Would it be possible to reproduce every entry exactly, please?

·····

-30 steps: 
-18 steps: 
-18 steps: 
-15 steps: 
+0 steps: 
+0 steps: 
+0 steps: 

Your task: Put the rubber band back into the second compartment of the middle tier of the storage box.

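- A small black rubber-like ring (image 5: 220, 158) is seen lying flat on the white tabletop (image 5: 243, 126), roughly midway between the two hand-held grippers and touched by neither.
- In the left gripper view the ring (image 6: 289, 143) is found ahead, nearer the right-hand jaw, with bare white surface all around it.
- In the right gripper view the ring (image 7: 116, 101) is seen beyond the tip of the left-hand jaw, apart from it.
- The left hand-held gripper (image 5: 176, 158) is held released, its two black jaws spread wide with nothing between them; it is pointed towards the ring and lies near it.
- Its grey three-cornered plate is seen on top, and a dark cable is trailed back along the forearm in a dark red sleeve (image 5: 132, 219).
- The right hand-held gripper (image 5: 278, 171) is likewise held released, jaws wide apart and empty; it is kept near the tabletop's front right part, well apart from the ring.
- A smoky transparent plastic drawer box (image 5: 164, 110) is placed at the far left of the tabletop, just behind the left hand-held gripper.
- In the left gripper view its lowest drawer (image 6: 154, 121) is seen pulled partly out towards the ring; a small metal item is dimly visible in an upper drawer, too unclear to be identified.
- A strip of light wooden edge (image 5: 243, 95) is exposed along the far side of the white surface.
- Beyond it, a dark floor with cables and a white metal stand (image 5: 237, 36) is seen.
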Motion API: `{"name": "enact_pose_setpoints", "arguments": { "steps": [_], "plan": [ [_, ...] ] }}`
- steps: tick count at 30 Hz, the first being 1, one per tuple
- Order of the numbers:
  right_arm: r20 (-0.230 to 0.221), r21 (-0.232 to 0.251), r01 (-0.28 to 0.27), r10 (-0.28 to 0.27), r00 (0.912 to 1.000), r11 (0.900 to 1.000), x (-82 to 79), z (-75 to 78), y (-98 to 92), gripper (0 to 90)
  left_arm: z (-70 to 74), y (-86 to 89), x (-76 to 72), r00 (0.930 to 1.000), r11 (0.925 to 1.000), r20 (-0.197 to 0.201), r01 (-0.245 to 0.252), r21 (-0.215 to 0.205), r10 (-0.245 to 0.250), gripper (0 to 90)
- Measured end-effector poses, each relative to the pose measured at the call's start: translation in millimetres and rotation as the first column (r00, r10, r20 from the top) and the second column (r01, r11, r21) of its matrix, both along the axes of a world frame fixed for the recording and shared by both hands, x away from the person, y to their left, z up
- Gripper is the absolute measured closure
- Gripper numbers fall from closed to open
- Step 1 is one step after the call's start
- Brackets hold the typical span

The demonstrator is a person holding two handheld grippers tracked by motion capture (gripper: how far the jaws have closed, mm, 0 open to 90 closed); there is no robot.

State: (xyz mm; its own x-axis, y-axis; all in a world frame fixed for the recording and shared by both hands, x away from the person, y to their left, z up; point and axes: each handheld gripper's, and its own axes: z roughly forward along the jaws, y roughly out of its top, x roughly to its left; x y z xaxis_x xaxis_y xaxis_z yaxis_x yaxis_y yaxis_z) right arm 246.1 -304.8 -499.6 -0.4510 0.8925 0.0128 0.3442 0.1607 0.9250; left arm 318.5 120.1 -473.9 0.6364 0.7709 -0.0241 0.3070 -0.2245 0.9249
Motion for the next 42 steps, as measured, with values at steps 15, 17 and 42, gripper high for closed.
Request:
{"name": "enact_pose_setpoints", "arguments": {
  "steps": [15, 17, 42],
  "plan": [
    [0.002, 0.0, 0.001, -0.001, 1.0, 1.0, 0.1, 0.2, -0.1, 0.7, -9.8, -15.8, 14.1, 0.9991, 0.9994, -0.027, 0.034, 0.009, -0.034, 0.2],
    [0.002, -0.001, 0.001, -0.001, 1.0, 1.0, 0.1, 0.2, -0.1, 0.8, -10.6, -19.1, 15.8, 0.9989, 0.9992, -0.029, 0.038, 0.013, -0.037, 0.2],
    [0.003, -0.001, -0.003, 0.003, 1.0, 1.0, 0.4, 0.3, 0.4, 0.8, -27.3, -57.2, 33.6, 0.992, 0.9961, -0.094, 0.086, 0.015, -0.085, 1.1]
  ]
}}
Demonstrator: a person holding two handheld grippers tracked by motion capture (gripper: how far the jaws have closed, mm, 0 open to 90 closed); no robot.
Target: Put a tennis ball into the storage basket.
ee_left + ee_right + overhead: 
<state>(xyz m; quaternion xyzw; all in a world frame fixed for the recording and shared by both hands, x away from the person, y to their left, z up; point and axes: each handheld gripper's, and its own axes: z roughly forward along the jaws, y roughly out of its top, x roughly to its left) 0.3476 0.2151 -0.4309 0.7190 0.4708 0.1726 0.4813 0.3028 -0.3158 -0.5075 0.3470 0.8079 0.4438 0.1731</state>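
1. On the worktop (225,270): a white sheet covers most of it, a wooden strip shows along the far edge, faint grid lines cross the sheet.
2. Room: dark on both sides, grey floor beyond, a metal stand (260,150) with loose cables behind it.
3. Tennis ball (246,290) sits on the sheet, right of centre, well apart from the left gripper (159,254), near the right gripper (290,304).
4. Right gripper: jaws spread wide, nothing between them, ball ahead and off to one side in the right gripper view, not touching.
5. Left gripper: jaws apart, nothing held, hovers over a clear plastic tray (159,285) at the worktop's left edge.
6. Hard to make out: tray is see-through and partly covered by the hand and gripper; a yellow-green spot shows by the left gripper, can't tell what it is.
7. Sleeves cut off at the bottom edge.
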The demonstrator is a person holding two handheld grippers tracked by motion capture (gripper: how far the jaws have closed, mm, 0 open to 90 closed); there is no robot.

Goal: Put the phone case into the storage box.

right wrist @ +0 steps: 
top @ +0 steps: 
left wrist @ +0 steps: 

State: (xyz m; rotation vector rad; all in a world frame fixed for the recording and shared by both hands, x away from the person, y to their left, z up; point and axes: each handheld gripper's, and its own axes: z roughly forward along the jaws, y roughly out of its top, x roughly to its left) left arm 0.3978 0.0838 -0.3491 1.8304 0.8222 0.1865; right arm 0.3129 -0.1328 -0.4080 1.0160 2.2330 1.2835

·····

# Exercise answer
-30 steps: 
-18 steps: 
-18 steps: 
-15 steps: 
+0 steps: 
+0 steps: 
+0 steps: 

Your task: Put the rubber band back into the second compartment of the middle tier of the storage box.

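- A small black rubber-like ring (image 5: 220, 158) is seen lying flat on the white tabletop (image 5: 243, 126), roughly midway between the two hand-held grippers and touched by neither.
- In the left gripper view the ring (image 6: 289, 143) is found ahead, nearer the right-hand jaw, with bare white surface all around it.
- In the right gripper view the ring (image 7: 116, 101) is seen beyond the tip of the left-hand jaw, apart from it.
- The left hand-held gripper (image 5: 176, 158) is held released, its two black jaws spread wide with nothing between them; it is pointed towards the ring and lies near it.
- Its grey three-cornered plate is seen on top, and a dark cable is trailed back along the forearm in a dark red sleeve (image 5: 132, 219).
- The right hand-held gripper (image 5: 278, 171) is likewise held released, jaws wide apart and empty; it is kept near the tabletop's front right part, well apart from the ring.
- A smoky transparent plastic drawer box (image 5: 164, 110) is placed at the far left of the tabletop, just behind the left hand-held gripper.
- In the left gripper view its lowest drawer (image 6: 154, 121) is seen pulled partly out towards the ring; a small metal item is dimly visible in an upper drawer, too unclear to be identified.
- A strip of light wooden edge (image 5: 243, 95) is exposed along the far side of the white surface.
- Beyond it, a dark floor with cables and a white metal stand (image 5: 237, 36) is seen.
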Motion API: `{"name": "enact_pose_setpoints", "arguments": { "steps": [_], "plan": [ [_, ...] ] }}`
- steps: tick count at 30 Hz, the first being 1, one per tuple
- Order of the numbers:
  right_arm: r20 (-0.230 to 0.221), r21 (-0.232 to 0.251), r01 (-0.28 to 0.27), r10 (-0.28 to 0.27), r00 (0.912 to 1.000), r11 (0.900 to 1.000), x (-82 to 79), z (-75 to 78), y (-98 to 92), gripper (0 to 90)
  left_arm: z (-70 to 74), y (-86 to 89), x (-76 to 72), r00 (0.930 to 1.000), r11 (0.925 to 1.000), r20 (-0.197 to 0.201), r01 (-0.245 to 0.252), r21 (-0.215 to 0.205), r10 (-0.245 to 0.250), gripper (0 to 90)
- Measured end-effector poses, each relative to the pose measured at the call's start: translation in millimetres and rotation as the first column (r00, r10, r20 from the top) and the second column (r01, r11, r21) of its matrix, both along the axes of a world frame fixed for the recording and shared by both hands, x away from the person, y to their left, z up
- Gripper is the absolute measured closure
- Gripper numbers fall from closed to open
- Step 1 is one step after the call's start
- Brackets hold the typical span

The demonstrator is a person holding two handheld grippers tracked by motion capture (gripper: how far the jaws have closed, mm, 0 open to 90 closed); there is no robot.

State: (xyz mm; its own x-axis, y-axis; all in a world frame fixed for the recording and shared by both hands, x away from the person, y to their left, z up; point and axes: each handheld gripper's, and its own axes: z roughly forward along the jaws, y roughly out of its top, x roughly to its left; x y z xaxis_x xaxis_y xaxis_z yaxis_x yaxis_y yaxis_z) right arm 246.1 -304.8 -499.6 -0.4510 0.8925 0.0128 0.3442 0.1607 0.9250; left arm 318.5 120.1 -473.9 0.6364 0.7709 -0.0241 0.3070 -0.2245 0.9249
Motion for the next 42 steps, as measured, with values at steps 15, 17 and 42, gripper high for closed.
Request:
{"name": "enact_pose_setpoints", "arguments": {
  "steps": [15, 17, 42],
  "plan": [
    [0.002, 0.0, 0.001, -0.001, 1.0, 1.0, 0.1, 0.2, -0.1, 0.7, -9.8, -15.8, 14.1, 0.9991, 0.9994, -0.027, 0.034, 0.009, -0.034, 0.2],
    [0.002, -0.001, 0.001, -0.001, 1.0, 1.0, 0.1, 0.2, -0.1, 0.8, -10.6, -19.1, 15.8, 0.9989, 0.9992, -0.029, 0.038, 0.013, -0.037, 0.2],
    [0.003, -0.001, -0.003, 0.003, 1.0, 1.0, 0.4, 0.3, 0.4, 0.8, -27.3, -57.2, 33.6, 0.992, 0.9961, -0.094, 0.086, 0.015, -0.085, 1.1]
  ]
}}
Demonstrator: a person holding two handheld grippers tracked by motion capture (gripper: how far the jaws have closed, mm, 0 open to 90 closed); no robot.
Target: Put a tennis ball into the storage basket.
ee_left + ee_right + overhead: 
<state>(xyz m; quaternion xyzw; all in a world frame fixed for the recording and shared by both hands, x away from the person, y to their left, z up; point and axes: each handheld gripper's, and its own axes: z roughly forward along the jaws, y roughly out of its top, x roughly to its left) 0.3476 0.2151 -0.4309 0.7190 0.4708 0.1726 0.4813 0.3028 -0.3158 -0.5075 0.3470 0.8079 0.4438 0.1731</state>
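1. On the worktop (225,270): a white sheet covers most of it, a wooden strip shows along the far edge, faint grid lines cross the sheet.
2. Room: dark on both sides, grey floor beyond, a metal stand (260,150) with loose cables behind it.
3. Tennis ball (246,290) sits on the sheet, right of centre, well apart from the left gripper (159,254), near the right gripper (290,304).
4. Right gripper: jaws spread wide, nothing between them, ball ahead and off to one side in the right gripper view, not touching.
5. Left gripper: jaws apart, nothing held, hovers over a clear plastic tray (159,285) at the worktop's left edge.
6. Hard to make out: tray is see-through and partly covered by the hand and gripper; a yellow-green spot shows by the left gripper, can't tell what it is.
7. Sleeves cut off at the bottom edge.
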The demonstrator is a person holding two handheld grippers tracked by motion capture (gripper: how far the jaws have closed, mm, 0 open to 90 closed); there is no robot.

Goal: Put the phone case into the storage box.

right wrist @ +0 steps: 
top @ +0 steps: 
left wrist @ +0 steps: 

State: (xyz m; rotation vector rad; all in a world frame fixed for the recording and shared by both hands, x away from the person, y to their left, z up; point and axes: each handheld gripper's, and its own axes: z roughly forward along the jaws, y roughly out of its top, x roughly to its left) left arm 0.3978 0.0838 -0.3491 1.8304 0.8222 0.1865; right arm 0.3129 -0.1328 -0.4080 1.0160 2.2330 1.2835

No further output is needed here.